* [What is required] Locate the string "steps" in the listing below. Copy every line where it is found.

(Recorded data)

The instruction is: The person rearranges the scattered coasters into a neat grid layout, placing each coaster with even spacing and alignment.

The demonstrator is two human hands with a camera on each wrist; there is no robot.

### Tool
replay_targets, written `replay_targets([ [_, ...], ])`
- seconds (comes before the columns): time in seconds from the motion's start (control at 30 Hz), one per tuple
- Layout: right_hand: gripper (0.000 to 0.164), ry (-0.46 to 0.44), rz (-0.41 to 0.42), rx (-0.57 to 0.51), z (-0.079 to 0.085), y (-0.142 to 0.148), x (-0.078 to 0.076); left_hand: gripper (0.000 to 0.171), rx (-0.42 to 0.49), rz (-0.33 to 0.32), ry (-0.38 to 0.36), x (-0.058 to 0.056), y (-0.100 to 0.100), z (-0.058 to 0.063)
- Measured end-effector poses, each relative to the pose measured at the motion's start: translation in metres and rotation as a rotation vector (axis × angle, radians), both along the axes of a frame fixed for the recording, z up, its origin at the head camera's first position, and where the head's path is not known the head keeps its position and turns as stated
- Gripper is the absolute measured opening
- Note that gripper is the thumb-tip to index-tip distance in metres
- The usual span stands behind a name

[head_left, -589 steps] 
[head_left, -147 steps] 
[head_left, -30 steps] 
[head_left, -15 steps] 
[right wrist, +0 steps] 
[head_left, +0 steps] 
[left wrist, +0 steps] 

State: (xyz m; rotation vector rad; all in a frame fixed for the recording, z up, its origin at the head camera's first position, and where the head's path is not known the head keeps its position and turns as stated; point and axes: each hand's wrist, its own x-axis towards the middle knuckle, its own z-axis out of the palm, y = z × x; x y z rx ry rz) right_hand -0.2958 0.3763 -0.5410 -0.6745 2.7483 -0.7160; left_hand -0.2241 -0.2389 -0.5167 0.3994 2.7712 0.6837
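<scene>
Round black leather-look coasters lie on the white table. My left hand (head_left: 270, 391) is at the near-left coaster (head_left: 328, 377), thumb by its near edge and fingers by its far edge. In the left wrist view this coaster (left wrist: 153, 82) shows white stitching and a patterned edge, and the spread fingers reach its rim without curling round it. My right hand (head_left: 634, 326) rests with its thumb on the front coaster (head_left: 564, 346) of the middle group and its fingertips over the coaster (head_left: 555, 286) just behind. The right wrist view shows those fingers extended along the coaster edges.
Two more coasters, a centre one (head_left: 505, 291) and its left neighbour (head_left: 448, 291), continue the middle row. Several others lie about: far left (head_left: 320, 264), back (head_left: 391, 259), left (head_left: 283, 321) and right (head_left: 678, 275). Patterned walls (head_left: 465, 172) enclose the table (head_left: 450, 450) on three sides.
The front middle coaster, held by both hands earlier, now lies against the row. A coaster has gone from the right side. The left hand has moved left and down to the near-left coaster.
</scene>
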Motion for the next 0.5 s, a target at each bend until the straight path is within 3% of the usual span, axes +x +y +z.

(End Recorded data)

* [Answer for the task]
[head_left, -589 steps] 
[head_left, -147 steps] 
[head_left, -30 steps] 
[head_left, -15 steps] 
[right wrist, +0 steps] 
[head_left, +0 steps] 
[left wrist, +0 steps] 

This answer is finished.